= Camp A Lake, Minnesota =

Unorganized territory in St. Louis County, Minnesota, United States

Camp A Lake was an unorganized territory in Saint Louis County, Minnesota, United States. It was annexed into the city of Mountain Iron in 2003. The population was 16 at the 2000 census.

==Geography==
According to the United States Census Bureau, the unorganized territory has a total area of 18.9 square miles (48.8 km^{2}), of which 18.5 square miles (47.8 km^{2}) is land and 0.4 square mile (1.0 km^{2}; 2.02%) is water.

==Demographics==
At the 2000 United States census there were 16 people, 6 households, and 4 families living in the unorganized territory. The population density was 0.9 PD/sqmi. There were 6 housing units at an average density of 0.3 /sqmi. The racial makeup of the unorganized territory was 93.75% White, and 6.25% from two or more races.
Of the 6 households 33.3% had children under the age of 18 living with them, 33.3% were married couples living together, 16.7% had a female householder with no husband present, and 33.3% were non-families. 16.7% of households were one person and 16.7% were one person aged 65 or older. The average household size was 2.67 and the average family size was 2.75.

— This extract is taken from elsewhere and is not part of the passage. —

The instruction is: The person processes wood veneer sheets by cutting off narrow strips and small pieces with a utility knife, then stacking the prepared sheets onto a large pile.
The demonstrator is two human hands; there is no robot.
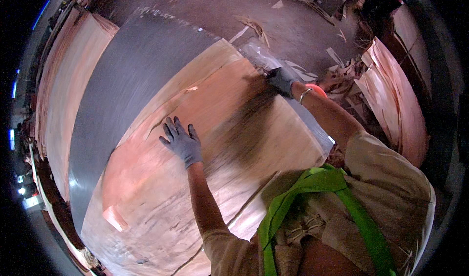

The age distribution was 18.8% under the age of 18, 37.5% from 18 to 24, 18.8% from 25 to 44, 18.8% from 45 to 64, and 6.3% 65 or older. The median age was 23 years. For every 100 females, there were 100.0 males. For every 100 females age 18 and over, there were 160.0 males.

The median household income was $25,000 and the median family income was $25,000. Males had a median income of $18,750 versus $14,375 for females. The per capita income for the unorganized territory was $11,978. There were no families and 16.7% of the population living below the poverty line, including no under eighteens and none of those over 64.